**** Data extracts ****
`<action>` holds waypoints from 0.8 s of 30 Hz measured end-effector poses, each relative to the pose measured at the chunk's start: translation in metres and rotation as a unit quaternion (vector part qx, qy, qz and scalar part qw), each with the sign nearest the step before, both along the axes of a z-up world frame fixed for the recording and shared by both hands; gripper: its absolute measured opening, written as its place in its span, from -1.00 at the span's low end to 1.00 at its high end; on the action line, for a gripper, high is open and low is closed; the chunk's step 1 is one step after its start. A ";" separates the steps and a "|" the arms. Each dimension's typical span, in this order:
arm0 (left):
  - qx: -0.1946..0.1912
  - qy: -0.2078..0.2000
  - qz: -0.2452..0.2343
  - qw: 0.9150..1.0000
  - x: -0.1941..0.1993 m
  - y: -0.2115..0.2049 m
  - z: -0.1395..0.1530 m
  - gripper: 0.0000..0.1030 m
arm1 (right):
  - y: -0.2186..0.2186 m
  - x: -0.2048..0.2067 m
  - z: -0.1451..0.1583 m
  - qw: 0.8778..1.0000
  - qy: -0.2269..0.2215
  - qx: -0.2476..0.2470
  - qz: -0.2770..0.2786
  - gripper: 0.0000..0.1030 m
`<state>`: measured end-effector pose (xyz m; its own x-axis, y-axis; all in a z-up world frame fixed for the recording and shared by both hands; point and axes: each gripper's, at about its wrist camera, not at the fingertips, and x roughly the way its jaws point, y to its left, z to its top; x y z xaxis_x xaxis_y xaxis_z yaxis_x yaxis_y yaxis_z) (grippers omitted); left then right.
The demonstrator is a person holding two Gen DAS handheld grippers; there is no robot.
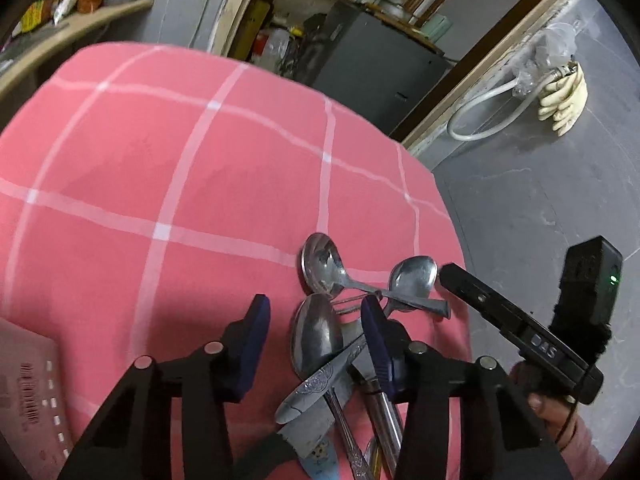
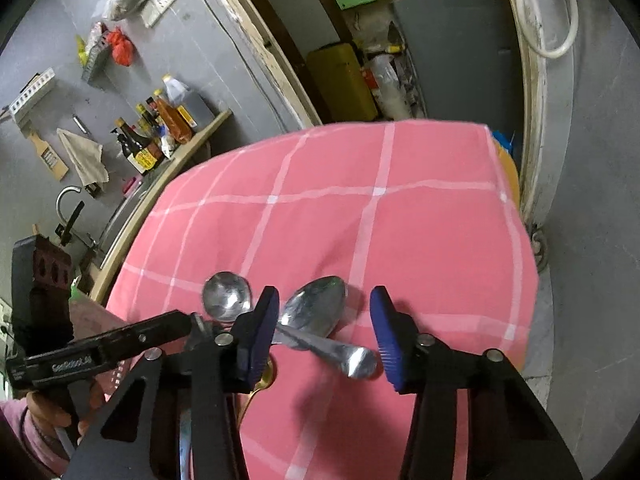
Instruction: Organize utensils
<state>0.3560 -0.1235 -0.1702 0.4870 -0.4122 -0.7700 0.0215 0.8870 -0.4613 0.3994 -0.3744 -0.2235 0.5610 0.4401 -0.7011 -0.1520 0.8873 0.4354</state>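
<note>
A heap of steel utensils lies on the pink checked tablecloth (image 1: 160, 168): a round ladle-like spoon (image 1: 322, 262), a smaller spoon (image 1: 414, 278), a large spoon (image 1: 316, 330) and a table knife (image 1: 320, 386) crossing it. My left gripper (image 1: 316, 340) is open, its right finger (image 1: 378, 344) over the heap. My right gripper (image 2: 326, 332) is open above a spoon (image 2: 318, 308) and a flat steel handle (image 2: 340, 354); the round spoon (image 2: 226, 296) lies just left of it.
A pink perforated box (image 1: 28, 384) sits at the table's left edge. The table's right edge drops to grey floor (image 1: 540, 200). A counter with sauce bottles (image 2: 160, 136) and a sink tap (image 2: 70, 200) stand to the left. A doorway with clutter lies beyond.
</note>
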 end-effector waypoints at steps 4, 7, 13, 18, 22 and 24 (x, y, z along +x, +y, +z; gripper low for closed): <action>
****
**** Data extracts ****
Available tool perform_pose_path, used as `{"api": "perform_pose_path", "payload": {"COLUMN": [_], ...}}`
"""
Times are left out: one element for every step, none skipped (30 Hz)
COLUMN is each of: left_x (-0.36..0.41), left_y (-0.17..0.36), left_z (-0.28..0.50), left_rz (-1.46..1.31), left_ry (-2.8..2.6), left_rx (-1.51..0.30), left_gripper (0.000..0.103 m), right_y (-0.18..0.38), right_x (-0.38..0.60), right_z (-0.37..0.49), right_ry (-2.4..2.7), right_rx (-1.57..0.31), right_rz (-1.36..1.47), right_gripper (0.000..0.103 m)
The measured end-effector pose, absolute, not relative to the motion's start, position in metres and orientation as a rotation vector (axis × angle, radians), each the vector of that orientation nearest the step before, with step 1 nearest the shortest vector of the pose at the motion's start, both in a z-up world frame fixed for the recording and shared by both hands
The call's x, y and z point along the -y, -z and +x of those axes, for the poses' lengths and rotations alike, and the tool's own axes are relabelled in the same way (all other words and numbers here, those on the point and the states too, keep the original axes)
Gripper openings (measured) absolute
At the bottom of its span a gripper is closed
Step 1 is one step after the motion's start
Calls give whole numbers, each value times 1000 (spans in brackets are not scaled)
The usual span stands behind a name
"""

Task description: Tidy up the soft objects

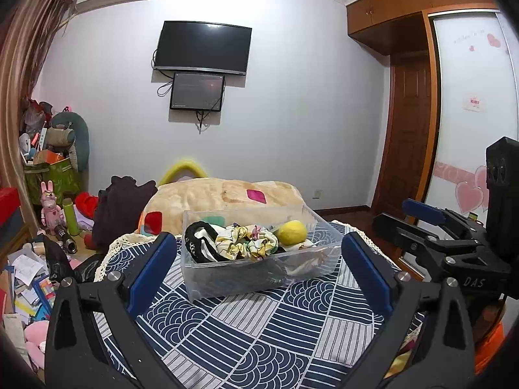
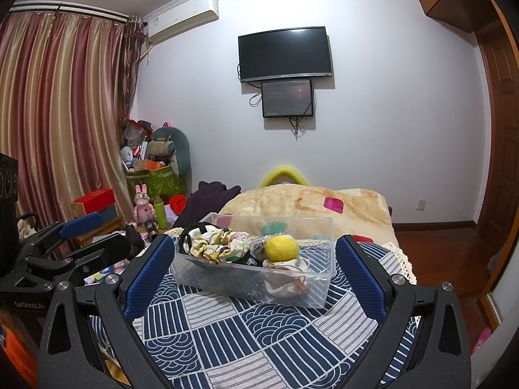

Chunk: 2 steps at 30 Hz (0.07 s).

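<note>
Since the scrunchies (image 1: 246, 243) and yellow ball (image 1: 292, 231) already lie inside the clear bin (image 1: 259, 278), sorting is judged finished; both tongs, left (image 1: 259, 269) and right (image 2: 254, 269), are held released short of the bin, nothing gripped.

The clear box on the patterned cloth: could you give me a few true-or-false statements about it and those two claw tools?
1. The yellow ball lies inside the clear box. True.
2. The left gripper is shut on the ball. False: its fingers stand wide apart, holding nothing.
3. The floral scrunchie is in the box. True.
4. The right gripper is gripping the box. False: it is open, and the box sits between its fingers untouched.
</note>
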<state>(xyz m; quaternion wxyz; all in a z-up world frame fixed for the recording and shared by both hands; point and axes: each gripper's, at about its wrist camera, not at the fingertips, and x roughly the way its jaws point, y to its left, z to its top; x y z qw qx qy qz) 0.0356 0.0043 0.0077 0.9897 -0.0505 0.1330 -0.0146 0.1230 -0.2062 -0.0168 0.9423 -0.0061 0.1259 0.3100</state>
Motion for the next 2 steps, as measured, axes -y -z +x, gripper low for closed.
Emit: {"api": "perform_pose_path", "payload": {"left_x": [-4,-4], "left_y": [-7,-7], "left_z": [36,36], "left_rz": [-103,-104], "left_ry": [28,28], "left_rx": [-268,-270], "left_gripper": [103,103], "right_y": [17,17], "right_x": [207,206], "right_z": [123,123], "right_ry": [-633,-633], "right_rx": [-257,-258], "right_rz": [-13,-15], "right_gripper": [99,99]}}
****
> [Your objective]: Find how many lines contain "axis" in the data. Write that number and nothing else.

> [Exercise output]: 2